It remains up in the air whether the new 150 billion euro liquidity fund will help to stabilize the Italian banking sector… Grab your popcorn, folks, this should be one hell of a summer.
by James Corbett
The International Forecaster
Oil is crashing back down, precious metals are continuing their climb (although not for lack of manipulation), US treasury yields are hitting record lows and stocks are failing to break previous highs as the Brexit fallout continues to settle on the markets. But for the moment all eyes are turned to Italy, where the next shoe may be about to drop.

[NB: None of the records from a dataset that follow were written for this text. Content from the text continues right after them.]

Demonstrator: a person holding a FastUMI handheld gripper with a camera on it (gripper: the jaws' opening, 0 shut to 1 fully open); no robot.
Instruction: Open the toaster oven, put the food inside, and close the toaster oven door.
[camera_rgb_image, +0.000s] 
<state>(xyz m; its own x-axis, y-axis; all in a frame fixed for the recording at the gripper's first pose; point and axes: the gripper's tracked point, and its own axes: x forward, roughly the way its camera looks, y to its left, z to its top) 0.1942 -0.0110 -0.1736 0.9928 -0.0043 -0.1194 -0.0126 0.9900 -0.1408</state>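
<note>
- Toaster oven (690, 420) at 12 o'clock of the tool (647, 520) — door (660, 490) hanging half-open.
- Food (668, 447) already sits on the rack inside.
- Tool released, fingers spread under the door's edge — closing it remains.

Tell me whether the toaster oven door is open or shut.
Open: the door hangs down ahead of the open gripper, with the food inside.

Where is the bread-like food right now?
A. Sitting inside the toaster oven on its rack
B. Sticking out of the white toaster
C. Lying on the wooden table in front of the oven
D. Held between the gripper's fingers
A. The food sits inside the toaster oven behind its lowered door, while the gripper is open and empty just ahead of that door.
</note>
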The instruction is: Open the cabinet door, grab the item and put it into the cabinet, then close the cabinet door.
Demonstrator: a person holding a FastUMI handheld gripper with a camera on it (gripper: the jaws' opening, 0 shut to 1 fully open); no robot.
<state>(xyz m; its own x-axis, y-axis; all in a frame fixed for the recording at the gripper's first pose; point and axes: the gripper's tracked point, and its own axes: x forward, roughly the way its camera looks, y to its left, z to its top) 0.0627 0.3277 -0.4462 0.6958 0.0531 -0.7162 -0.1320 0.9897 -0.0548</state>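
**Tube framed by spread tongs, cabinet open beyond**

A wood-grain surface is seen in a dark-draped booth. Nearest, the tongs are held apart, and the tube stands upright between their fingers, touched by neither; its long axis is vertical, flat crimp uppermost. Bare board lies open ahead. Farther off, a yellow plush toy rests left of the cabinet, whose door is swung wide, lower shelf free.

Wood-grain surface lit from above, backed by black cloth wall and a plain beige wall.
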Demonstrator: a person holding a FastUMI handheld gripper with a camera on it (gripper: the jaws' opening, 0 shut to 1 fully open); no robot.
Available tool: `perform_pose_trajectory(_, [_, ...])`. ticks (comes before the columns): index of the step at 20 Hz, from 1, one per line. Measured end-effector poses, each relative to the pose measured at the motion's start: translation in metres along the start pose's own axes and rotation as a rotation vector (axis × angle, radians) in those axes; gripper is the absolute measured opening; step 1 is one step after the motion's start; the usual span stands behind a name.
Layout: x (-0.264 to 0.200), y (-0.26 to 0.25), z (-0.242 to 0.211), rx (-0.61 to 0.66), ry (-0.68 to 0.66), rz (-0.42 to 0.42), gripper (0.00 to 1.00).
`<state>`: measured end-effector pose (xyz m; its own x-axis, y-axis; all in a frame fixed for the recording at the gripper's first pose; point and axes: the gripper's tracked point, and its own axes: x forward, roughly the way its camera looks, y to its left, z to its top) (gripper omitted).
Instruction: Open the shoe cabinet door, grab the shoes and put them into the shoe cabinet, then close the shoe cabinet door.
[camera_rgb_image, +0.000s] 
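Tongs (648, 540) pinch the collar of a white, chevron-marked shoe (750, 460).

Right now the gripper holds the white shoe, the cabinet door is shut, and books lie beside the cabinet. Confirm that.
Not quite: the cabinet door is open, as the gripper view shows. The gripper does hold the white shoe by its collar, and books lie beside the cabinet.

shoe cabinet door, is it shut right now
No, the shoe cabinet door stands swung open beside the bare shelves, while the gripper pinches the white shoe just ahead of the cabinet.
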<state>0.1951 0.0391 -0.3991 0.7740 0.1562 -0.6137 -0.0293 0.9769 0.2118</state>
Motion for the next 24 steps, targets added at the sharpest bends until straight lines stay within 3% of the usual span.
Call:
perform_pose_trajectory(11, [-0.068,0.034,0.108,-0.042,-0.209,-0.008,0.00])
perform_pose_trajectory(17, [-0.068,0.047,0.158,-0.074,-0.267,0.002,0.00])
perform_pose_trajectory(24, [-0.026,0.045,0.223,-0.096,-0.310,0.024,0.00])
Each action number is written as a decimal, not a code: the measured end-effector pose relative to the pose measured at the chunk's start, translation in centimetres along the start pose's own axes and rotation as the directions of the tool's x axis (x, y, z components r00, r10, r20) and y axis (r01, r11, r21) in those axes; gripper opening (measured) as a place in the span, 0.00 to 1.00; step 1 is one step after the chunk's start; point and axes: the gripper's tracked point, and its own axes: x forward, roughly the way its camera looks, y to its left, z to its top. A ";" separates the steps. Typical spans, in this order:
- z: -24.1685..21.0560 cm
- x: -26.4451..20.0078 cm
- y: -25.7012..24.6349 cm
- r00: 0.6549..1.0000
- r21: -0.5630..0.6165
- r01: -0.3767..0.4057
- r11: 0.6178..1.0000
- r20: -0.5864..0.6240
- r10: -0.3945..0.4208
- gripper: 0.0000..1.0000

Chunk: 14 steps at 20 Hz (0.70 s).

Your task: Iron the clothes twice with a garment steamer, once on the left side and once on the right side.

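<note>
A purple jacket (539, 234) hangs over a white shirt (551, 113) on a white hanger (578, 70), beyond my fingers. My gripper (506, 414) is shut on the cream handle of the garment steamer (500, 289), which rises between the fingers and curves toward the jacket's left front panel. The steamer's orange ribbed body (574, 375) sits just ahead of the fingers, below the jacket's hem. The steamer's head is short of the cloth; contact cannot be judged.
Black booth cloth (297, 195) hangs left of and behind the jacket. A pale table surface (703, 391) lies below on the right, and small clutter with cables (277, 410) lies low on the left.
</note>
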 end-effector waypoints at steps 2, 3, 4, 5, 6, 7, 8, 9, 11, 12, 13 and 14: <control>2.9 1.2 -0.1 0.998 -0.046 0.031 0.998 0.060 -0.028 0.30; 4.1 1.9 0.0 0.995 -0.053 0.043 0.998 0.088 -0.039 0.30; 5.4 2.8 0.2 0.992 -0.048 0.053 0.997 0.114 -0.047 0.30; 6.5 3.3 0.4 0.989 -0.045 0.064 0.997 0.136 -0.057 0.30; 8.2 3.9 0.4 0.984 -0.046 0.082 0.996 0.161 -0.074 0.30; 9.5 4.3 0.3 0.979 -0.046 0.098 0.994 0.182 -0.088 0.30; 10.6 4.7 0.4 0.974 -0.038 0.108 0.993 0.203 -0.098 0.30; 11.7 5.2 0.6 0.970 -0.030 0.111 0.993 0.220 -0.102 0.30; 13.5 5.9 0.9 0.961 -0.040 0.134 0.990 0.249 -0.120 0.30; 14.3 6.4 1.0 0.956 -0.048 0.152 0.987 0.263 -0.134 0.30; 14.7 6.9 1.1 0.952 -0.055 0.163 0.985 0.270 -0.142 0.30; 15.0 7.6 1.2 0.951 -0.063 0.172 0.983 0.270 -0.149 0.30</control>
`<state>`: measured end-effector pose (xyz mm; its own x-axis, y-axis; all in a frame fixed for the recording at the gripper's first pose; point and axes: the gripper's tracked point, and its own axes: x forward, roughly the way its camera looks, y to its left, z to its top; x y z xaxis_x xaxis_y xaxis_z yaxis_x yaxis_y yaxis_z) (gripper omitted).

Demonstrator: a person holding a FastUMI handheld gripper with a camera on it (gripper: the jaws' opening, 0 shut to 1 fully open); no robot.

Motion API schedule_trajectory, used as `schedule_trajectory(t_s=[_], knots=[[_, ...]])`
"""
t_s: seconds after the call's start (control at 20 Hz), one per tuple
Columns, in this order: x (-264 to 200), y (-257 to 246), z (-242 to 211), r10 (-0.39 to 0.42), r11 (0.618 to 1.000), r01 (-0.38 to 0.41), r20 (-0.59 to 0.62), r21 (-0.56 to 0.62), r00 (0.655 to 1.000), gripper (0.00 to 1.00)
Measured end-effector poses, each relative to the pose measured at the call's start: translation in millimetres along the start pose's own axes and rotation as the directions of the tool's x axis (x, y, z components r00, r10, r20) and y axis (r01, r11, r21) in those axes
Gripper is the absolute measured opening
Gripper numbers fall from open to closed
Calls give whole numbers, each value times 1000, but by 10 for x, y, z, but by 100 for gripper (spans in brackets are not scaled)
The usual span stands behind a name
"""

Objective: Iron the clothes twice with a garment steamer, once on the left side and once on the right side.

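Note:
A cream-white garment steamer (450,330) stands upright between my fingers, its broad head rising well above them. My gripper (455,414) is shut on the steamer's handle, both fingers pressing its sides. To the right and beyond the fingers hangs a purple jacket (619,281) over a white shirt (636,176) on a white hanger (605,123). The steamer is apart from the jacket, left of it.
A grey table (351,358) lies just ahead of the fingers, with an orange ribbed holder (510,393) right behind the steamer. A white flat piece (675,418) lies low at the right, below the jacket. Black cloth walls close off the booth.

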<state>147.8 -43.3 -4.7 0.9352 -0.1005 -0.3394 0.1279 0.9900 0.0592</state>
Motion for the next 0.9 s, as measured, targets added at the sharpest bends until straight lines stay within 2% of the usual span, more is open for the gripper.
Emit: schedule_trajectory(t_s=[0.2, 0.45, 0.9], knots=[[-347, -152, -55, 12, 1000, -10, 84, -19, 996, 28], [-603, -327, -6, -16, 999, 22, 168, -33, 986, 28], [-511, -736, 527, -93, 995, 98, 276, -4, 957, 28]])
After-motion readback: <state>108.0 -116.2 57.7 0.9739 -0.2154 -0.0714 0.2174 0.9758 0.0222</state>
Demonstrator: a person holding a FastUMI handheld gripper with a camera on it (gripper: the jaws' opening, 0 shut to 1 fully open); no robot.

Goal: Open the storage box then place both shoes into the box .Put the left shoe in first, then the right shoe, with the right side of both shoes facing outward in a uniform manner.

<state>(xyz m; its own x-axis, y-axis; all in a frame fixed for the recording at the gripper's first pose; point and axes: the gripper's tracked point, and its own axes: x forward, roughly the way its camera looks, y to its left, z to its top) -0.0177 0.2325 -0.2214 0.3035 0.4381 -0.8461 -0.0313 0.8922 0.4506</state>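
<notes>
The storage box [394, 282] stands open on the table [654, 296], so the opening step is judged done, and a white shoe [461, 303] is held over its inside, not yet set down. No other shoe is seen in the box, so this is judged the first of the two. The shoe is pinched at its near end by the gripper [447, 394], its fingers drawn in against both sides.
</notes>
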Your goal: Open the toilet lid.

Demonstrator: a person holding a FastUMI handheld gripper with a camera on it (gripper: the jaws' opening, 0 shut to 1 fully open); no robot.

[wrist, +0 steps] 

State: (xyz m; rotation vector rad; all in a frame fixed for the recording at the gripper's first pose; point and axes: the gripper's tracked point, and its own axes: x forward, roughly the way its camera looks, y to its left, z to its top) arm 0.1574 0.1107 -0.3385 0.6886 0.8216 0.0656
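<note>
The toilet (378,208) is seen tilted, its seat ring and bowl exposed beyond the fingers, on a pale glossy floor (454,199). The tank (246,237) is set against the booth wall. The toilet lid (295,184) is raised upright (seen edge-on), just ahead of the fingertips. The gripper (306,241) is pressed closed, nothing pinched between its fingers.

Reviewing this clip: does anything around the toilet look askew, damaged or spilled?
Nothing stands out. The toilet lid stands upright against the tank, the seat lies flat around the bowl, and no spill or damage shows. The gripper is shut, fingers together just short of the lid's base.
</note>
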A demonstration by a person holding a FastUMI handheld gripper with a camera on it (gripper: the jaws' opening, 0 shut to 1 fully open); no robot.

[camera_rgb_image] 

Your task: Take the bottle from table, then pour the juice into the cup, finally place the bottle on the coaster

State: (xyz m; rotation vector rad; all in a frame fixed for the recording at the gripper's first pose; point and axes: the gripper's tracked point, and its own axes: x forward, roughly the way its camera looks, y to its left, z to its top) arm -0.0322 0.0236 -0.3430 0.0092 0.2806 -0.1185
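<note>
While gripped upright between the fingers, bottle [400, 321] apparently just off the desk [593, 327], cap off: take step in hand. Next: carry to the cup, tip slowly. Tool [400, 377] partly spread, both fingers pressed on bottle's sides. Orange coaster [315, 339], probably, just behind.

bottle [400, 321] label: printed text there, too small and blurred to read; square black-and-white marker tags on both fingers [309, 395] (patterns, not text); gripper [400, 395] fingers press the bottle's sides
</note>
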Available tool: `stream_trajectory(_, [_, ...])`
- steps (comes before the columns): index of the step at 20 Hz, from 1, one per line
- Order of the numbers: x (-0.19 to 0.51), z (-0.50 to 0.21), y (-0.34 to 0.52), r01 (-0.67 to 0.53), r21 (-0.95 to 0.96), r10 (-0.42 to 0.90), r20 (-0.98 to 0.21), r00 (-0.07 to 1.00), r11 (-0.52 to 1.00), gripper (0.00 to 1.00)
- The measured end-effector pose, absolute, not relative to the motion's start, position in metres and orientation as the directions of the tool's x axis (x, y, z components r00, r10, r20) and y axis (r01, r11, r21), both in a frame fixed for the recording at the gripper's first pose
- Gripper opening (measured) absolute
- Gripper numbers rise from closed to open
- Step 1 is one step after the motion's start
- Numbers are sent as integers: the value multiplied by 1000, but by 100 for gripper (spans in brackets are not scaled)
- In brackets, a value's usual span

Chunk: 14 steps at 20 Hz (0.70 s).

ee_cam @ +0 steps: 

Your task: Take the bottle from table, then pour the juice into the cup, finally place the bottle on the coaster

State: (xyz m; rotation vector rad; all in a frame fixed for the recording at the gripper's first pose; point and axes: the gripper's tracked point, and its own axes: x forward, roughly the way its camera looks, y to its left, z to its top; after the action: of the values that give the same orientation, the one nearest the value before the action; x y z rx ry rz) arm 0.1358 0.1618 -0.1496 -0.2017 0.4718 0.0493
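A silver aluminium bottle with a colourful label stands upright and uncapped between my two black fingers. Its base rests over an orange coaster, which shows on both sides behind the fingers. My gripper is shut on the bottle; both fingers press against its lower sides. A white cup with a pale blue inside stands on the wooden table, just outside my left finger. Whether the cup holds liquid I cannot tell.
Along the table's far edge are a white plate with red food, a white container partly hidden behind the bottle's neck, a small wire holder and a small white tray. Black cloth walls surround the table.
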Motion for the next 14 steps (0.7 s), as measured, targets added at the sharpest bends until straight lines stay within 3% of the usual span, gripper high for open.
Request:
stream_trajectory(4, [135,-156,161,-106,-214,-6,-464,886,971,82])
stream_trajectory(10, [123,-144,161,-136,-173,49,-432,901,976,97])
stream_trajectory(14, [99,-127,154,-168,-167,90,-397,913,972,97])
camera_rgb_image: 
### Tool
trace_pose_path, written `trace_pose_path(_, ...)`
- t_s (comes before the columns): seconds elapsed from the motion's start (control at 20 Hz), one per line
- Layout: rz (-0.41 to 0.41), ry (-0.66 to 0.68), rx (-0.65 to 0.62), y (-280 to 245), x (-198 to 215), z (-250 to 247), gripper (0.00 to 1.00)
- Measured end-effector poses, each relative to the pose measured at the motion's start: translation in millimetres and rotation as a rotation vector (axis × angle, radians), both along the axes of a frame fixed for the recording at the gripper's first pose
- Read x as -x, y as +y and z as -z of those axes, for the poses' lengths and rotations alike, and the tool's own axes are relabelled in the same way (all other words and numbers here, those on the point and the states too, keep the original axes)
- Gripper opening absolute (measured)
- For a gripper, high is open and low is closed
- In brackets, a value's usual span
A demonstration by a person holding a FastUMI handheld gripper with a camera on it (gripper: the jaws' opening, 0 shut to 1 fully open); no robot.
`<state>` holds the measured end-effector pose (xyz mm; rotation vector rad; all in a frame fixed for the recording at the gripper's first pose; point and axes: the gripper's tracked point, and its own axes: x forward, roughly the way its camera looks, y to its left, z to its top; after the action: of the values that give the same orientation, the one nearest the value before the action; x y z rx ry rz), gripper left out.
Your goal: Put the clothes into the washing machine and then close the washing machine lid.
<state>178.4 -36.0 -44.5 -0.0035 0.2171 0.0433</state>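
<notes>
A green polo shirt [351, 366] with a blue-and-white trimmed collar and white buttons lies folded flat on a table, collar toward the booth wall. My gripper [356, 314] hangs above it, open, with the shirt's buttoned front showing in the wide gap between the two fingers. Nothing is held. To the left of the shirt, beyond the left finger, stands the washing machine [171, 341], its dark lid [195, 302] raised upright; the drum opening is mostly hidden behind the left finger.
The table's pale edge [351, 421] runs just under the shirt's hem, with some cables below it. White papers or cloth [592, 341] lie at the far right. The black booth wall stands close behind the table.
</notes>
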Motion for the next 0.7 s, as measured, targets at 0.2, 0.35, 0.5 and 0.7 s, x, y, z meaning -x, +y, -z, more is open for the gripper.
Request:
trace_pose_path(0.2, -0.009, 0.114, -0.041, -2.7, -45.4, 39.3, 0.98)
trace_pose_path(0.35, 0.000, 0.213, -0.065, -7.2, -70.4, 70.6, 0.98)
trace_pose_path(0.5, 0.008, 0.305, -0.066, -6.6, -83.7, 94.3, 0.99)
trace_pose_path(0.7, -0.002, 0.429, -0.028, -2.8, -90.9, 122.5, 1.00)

[…] Specifically, the shoe is dropping in the Italian banking sector, where bad loans are the nemesis of the day. As the Wall Street Journal reports:
“In Italy, 17% of banks’ loans are sour. That is nearly 10 times the level in the U.S., where, even at the worst of the 2008-09 financial crisis, it was only 5%. Among publicly traded banks in the eurozone, Italian lenders account for nearly half of total bad loans.”
The WSJ blames this on the “lax lending standards” of Italian banks before quoting Lorenzo Codogno, the former director general at the Italian Treasury: “Brexit could lead to a full-blown banking crisis in Italy. The risk of a eurozone meltdown is clearly there if Brexit concerns are not immediately addressed.”